Se c’è un merito che la serie mantiene intatto è proprio nella scrittura delle dinamiche relazionali

Lindsay e Josh interpretati da Carey Mulligan e Oscar Isaac
credits: Netflix

Un tipo di scrittura che osserva, analizza, ma raramente giudica. Eppure, a differenza della prima stagione, qui manca qualcosa. Manca quella capacità di trasformare il disagio in motore narrativo, di rendere il conflitto inevitabile. Tutto resta, per lunghi tratti, in una zona di stasi. Come se i personaggi stessi fossero consapevoli di essere intrappolati, ma incapaci — o forse non abbastanza motivati — a uscirne davvero. Il problema non è nemmeno nella quantità di temi affrontati. Infelicità matrimoniale, sogno americano, divario sociale, violenza domestica: la serie mette sul tavolo un materiale ricchissimo. Ma lo fa senza gerarchie, senza una vera urgenza narrativa. Il risultato è un racconto che si disperde, che fatica a trovare un centro. E allora interviene l’elemento crime, quasi come un correttivo, un tentativo di scuotere una struttura altrimenti troppo immobile. Ma anche questo finisce per sembrare un espediente più che una necessità.

Eppure, nonostante tutto, Beef riesce ancora a trattenere lo spettatore. Non tanto per quello che accade, ma per quello che potrebbe accadere. È una tensione latente, che si accumula episodio dopo episodio e che trova sfogo solo nel finale, quando finalmente la serie sembra ricordarsi di sé stessa. È lì che torna quella sensazione di inevitabilità, quella collisione tra i personaggi e le loro scelte che aveva reso il primo capitolo così incisivo. Ma cosa resta davvero di questa seconda stagione? Resta, soprattutto, una riflessione sulle relazioni come strutture fragili, costruite su equilibri precari. Le tre coppie raccontano fasi diverse dello stesso ciclo: l’illusione, la disillusione e, infine, la resa. E in mezzo c’è sempre quella ricerca spasmodica di qualcosa in più — uno status, un riconoscimento, un gradino sociale — che però non arriva mai a colmare il vuoto. Anzi, lo amplifica.

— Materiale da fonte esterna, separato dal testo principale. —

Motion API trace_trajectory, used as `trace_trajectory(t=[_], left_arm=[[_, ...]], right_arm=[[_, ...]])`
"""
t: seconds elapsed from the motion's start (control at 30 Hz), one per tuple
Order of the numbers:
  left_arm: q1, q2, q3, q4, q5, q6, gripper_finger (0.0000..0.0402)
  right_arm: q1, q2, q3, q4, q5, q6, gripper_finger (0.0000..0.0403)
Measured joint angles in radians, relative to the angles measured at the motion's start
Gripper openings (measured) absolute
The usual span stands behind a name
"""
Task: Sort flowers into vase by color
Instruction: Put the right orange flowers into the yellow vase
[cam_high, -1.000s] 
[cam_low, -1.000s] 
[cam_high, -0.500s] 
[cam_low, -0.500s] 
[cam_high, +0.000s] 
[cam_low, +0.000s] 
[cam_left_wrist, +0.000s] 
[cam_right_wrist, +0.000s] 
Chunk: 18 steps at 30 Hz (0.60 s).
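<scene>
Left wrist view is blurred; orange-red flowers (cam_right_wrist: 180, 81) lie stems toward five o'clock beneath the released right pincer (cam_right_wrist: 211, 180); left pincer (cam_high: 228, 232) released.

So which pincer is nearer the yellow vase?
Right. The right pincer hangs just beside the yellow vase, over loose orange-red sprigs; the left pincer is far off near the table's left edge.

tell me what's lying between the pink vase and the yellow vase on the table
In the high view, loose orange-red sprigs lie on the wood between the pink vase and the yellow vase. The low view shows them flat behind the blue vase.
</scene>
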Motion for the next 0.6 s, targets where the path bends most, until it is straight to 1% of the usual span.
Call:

Ancora una volta la vera forza motrice di Beef è rappresentata dal cast, ma questo non basta a regalare a Netflix la propria The White Lotus

Josh e Lindsay in Beef 2
credits: Netflix

Il cast, da questo punto di vista, è impeccabile. Le interpretazioni riescono a restituire tutta la complessità di personaggi volutamente respingenti, difficili da amare, spesso impossibili da comprendere fino in fondo. Ed è forse proprio qui che la serie gioca la sua partita più rischiosa: chiedere allo spettatore di restare, di osservare, senza offrirgli un vero appiglio emotivo. La sensazione finale è quella di un racconto consapevole della propria ambizione, ma meno lucido nell’esecuzione. Più grande, sì. Ma anche più dispersivo. Beef prova ad alzare lo sguardo, ma finisce per perdere parte della sua precisione. E allora resta una domanda, sospesa, inevitabile: quanto conta davvero ampliare l’orizzonte, se poi si smarrisce la profondità? Forse è proprio qui che si gioca il futuro della serie. Non nella capacità di raccontare di più, ma in quella — molto più complessa — di tornare a raccontare meglio.

La prima stagione di Beef, per quanto ancora acerba sotto molti punti di vista, aveva trovato uno status, una propria originalità ben distinta. Sul lato interpretativo nella prima stagione si era sfiorata la perfezione assoluta, e anche questo secondo capitolo è stato all’altezza. Ma tutto si è sgretolato nell’eccesso. Sicuramente troppa carne al fuoco e troppo compiacimento stilistico, oltre a un sacrificabile sviluppo crime gestito in modo del tutto inappropriato. Sul finale, poi, Beef porta l’eccesso a un livello quasi estremo. Nel momento in cui gli interrogativi seminati lungo il percorso avrebbero dovuto trovare una risposta concreta, tutto si risolve in modo frettoloso. Dall’epilogo nessun personaggio trae un beneficio assoluto. Gli archi narrativi, seppur restino la cosa migliore di questa seconda stagione, non arrivano dove avrebbero potuto. Con Beef – Lo scontro Netflix ha fatto una scelta per certi versi comprensibile ma del tutto azzardata. Il risultato ribadisce un concetto che ormai conosciamo a mena dito: a volte – o meglio, quasi sempre – bisognerebbe fermarsi in tempo piuttosto che rischiare di rovinare tutto.